Data:
'''
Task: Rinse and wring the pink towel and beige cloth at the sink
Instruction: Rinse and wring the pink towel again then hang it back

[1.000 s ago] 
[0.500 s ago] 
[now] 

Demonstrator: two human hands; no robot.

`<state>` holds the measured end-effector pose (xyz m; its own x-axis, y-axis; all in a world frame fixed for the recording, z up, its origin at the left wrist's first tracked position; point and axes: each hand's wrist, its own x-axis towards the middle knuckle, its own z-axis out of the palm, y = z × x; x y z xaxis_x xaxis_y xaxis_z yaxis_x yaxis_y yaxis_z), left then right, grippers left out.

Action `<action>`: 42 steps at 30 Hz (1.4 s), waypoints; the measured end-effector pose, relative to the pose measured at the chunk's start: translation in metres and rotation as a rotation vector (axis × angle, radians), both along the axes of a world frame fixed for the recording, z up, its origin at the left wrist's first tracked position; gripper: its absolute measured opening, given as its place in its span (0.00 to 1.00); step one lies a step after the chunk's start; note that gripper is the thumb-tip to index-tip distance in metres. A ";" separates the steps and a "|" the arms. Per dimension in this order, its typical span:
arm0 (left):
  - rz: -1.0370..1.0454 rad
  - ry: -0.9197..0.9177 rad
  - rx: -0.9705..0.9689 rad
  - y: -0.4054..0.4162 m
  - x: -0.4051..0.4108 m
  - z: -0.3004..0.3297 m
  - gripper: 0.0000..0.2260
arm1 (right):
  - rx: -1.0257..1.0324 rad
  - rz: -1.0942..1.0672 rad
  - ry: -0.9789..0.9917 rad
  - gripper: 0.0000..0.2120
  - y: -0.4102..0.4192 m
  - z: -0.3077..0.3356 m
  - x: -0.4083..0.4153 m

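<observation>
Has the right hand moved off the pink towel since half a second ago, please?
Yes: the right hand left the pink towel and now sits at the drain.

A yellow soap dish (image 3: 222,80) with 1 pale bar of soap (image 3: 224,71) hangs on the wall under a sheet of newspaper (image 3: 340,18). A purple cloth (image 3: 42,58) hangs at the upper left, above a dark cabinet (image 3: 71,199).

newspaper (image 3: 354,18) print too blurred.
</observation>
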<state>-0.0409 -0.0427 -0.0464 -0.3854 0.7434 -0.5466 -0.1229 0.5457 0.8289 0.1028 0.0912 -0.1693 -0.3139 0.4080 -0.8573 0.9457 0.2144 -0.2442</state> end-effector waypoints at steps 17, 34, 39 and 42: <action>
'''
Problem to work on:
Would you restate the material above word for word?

Written answer:
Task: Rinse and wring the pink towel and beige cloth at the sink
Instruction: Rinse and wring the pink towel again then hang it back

[1.000 s ago] 
[0.500 s ago] 
[now] 

Demonstrator: two human hands; no robot.

`<state>` holds the measured end-effector pose (xyz m; its own x-axis, y-axis; all in a world frame fixed for the recording, z up, its origin at the left wrist's first tracked position; point and axes: each hand's wrist, its own x-axis towards the middle knuckle, its own z-axis out of the palm, y = z × x; x y z xaxis_x xaxis_y xaxis_z yaxis_x yaxis_y yaxis_z), left then right, grippers left out.

Action `<action>`: 42 steps at 30 Hz (1.4 s), waypoints; the measured end-effector pose, relative to the pose measured at the chunk's start: translation in metres and rotation as a rotation vector (axis × angle, radians), both along the axes of a world frame fixed for the recording, z up, its origin at the left wrist's first tracked position; gripper: its absolute measured opening, given as its place in its span (0.00 to 1.00); step one lies a step after the chunk's start; note that gripper is the thumb-tip to index-tip distance in metres. A ";" separates the steps and a "|" the arms. Per dimension in this order, its typical span:
arm0 (left):
  - rz: -1.0370..1.0454 rad
  - ry: -0.9197..0.9177 rad
  - rx: -0.9705..0.9689 rad
  - y: -0.4054..0.4162 m
  - x: -0.4051..0.4108 m
  - z: -0.3004..0.3297 m
  - gripper: 0.0000..0.2260
arm1 (right):
  - rx: -1.0257..1.0324 rad
  - rz: -1.0942..1.0672 rad
  - ry: -0.9789..0.9917 rad
  - gripper: 0.0000..0.2120
  - y: -0.4102..0.4192 m
  - z: -0.3077..0.3356 m
  - x: -0.4083..0.4153 m

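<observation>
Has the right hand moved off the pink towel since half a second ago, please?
Yes: the right hand left the pink towel and now sits at the drain.

A yellow soap dish (image 3: 222,80) with 1 pale bar of soap (image 3: 224,71) hangs on the wall under a sheet of newspaper (image 3: 340,18). A purple cloth (image 3: 42,58) hangs at the upper left, above a dark cabinet (image 3: 71,199).

newspaper (image 3: 354,18) print too blurred.
</observation>
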<state>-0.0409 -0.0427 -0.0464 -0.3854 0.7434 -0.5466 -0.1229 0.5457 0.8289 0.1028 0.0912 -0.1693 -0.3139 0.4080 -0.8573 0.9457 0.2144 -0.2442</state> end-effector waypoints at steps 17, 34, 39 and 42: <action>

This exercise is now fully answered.